Over the last decade, compressed sensing (CS) has gained enormous attention, both from a theoretical point of view and from its various applications. The key point in compressed sensing is to solve underdetermined systems of linear equations under the assumption that the unknown vector is sparse, i.e., a signal where only a few non-zero components are present.It is very attractive to use ideas and tools developed in compressed sensing in digital communications. Exemplary scenarios are transmitter-side signal optimization (e.g., peak-to-average power ratio reduction), multiple-access schemes with small duty cycles, source coding schemes, and radar applications. However, in these scenarios the vector/the signal to be recovered (from noisy measurements) may not only be sparse, but it is beneficial that its elements are taken from a discrete set. Hence, discrete sparse signals are extremely relevant in digital communication systems and signal processing. Unfortunately, such signals and the respective recovery algorithms are not yet studied adequately---if at all---in the literature.Consequently, this proposal addresses the application of compressed sensing methodology to the analysis of discrete-valued sparse signals. Effort has to be spent to fundamentally understand the problem from the mathematical side. To this end, we aim to develop a comprehensive theory for the recovery of discrete sparse signals, both from a geometric viewpoint and by adopting analytical results and tools. Moreover, we devise tailored recovery algorithms, thereby interpreting discrete compressed sensing as a link between classical compressed sensing and a multiple-input/multiple-output decoding task. Finally, the application of discrete sparse signals in communications, sensor networks, and for the identification of channel operators will be addressed.

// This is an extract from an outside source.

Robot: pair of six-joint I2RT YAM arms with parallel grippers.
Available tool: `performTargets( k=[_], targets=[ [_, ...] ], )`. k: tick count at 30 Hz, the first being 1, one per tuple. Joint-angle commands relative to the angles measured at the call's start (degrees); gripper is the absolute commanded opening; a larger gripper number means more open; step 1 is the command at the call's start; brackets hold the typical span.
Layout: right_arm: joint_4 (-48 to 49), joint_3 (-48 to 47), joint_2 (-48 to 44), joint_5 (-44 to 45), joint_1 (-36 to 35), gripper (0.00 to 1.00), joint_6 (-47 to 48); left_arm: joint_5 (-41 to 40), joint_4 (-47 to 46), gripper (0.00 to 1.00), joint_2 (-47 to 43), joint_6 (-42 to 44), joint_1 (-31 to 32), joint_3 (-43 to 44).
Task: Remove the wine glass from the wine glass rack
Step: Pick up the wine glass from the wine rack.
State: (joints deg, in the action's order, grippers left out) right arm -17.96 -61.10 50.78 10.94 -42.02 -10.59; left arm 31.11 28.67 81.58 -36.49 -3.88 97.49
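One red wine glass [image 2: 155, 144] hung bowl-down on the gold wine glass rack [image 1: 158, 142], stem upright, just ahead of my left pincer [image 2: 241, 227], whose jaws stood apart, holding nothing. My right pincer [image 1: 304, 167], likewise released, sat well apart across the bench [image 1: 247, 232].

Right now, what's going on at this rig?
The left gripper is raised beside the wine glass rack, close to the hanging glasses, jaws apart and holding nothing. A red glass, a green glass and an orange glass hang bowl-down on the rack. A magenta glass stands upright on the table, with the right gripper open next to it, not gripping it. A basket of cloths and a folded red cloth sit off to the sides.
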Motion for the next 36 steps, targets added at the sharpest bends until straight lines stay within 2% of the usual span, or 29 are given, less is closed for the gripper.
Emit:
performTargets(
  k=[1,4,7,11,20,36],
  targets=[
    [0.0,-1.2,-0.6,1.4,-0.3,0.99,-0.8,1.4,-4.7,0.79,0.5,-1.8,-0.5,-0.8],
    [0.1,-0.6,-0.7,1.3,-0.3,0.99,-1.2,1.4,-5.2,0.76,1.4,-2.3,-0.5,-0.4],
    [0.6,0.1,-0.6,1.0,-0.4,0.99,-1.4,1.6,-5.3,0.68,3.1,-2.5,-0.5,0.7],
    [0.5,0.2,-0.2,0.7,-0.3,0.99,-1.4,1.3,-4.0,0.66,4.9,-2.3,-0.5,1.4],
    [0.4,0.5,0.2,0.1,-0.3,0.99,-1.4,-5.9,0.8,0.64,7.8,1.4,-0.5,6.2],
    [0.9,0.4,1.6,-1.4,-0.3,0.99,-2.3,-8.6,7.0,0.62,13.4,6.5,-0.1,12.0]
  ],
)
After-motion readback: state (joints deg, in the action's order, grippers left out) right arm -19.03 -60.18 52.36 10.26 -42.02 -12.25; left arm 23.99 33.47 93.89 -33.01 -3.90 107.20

在过去的十年中，压缩感知（CS）已经获得了巨大的关注，无论是从理论的角度来看，并从其各种应用。压缩感知的关键是在未知向量稀疏的假设下求解欠定线性方程组，即，在数字通信中使用压缩感知中开发的思想和工具是非常有吸引力的。示例性场景是发射机侧信号优化（例如，峰均功率比降低）、具有小占空比的多址方案、信源编码方案和雷达应用。然而，在这些场景中，要恢复的矢量/信号（从噪声测量）可能不仅是稀疏的，而且其元素取自离散集合是有益的。因此，离散稀疏信号在数字通信系统和信号处理中是极其相关的。不幸的是，这样的信号和相应的恢复算法尚未充分研究-如果在所有-在literation.Consequently，这个建议解决了应用压缩感知方法的离散值稀疏信号的分析。要从数学的角度从根本上理解这个问题，必须付出努力。为此，我们的目标是开发一个全面的理论，从几何的角度来看，并通过采用分析结果和工具的离散稀疏信号的恢复。此外，我们设计了量身定制的恢复算法，从而解释离散压缩传感之间的联系，经典的压缩传感和多输入/多输出解码任务。最后，将讨论离散稀疏信号在通信、传感器网络和信道运营商识别中的应用。